Às vezes dou comigo a falar sozinho num até parece estou a gravar um discurso. Parece mesmo mandei uns copos para baixo e de voz arrastada vou falando como se estivesse a gravar para mais tarde recordar. Mas juro que não estou com os copos, porque não bebo. E apenas por isso.
Na verdade eu devia estar a ler. Isto é, eu devia escrever primeiro e falar depois. Te confesso que enrolo as palavras apenas para ganhar tempo para não falar num assim à toa parece eu estou louco, já que não estou bêbado porque não bebo.
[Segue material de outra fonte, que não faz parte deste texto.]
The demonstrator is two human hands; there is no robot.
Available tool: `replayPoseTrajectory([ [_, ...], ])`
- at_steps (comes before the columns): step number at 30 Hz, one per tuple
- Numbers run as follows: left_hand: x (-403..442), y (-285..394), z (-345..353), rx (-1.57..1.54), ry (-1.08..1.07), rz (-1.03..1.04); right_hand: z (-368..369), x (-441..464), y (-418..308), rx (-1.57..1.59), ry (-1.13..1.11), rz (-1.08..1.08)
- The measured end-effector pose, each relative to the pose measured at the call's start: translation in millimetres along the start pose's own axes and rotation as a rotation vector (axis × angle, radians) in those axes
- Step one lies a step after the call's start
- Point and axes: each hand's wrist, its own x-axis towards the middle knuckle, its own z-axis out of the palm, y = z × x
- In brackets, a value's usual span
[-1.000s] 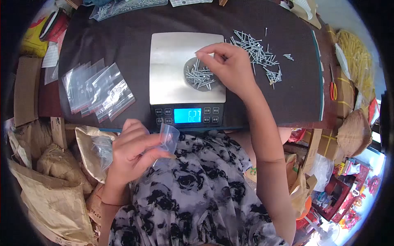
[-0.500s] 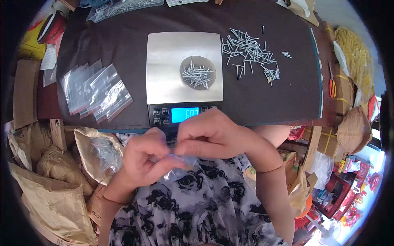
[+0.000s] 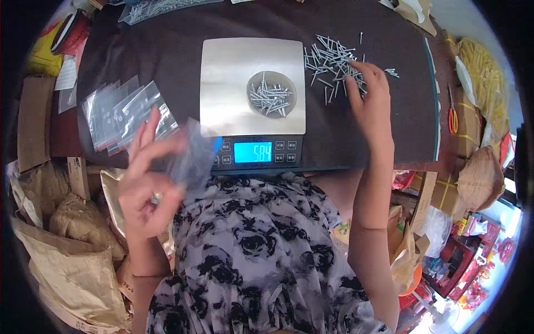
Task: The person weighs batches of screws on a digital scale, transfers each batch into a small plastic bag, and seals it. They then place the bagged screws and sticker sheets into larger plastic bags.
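My left hand [image 3: 149, 183], smeared by motion, pinches a clear plastic zip bag [image 3: 192, 158] by its side, left of the scale's display. My right hand [image 3: 371, 103] reaches over a loose pile of silvery screws [image 3: 331, 55], its thumb and fingers apart at the near edge. Between the hands stands a digital scale [image 3: 228, 83] with a steel top. On it rests a small round dish [image 3: 292, 92] holding several screws [image 3: 271, 100]. The lit display [image 3: 252, 152] appears to read 584.
Overlapping flat zip bags [image 3: 119, 119] lie left of the scale. A large bag of screws [image 3: 167, 8] sits at the back edge. Orange-handled scissors [image 3: 453, 119] lie far right. Paper sacks [image 3: 78, 267] stand below the table at left.
My hands have parted from working together on a bag before the scale. The left moved left with the bag; the right went to the screw pile. The display changed from about 607.
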Motion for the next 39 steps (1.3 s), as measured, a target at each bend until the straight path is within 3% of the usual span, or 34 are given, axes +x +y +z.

Bem, não discurso sobre angustia, não guardo para a posterioridade a nostalgia, não retrocesso no querer e não avanço no fazer porque não quero nada de nenhuma destas coisas. Futuro só a ele pertence e mesmo assim tenho dúvidas que o próprio futuro saiba o que lhe resta de futuro.
Mas eu falava e falava num não mais parar era sobre quê?
Já sei. Era a dor. Chata que é a dor. Não, não e não outra vez. Não era sobre dor que eu falava. Ela é chata e sobre isso eu não falo, não rascunho e muito menos escreveria.
Lá estou eu a falar sozinho como que à procura de alma gémea. Pôpilas, aturar um já me dá um trabalhão quanto mais dois iguais. De almas também não falo.
Ciúme? Ciúme é uma paixão diferente, é uma coisa assim a dar para o bravio, para o incivilizado. Foge. Daqui também não sai discurso porque não estou para levar com a minha possessividade toda e ainda sair a rir de cara feita bolacha dalgum chapadão numa qualquer esquina da vida.
Falarei de coração. Do sentimental, não do cardíaco que mata. Também não, que o outro também mata e faz doer e eu perdi as palavras dele num vale de caídos qualquer.
Falei, falei e não disse nada, como tem gente que conheço por aí.
Às vezes até parece eu estou a gravar uma dialéctica poética sem métrica só para dizer para me deixares estar ao teu colo porque tenho frio.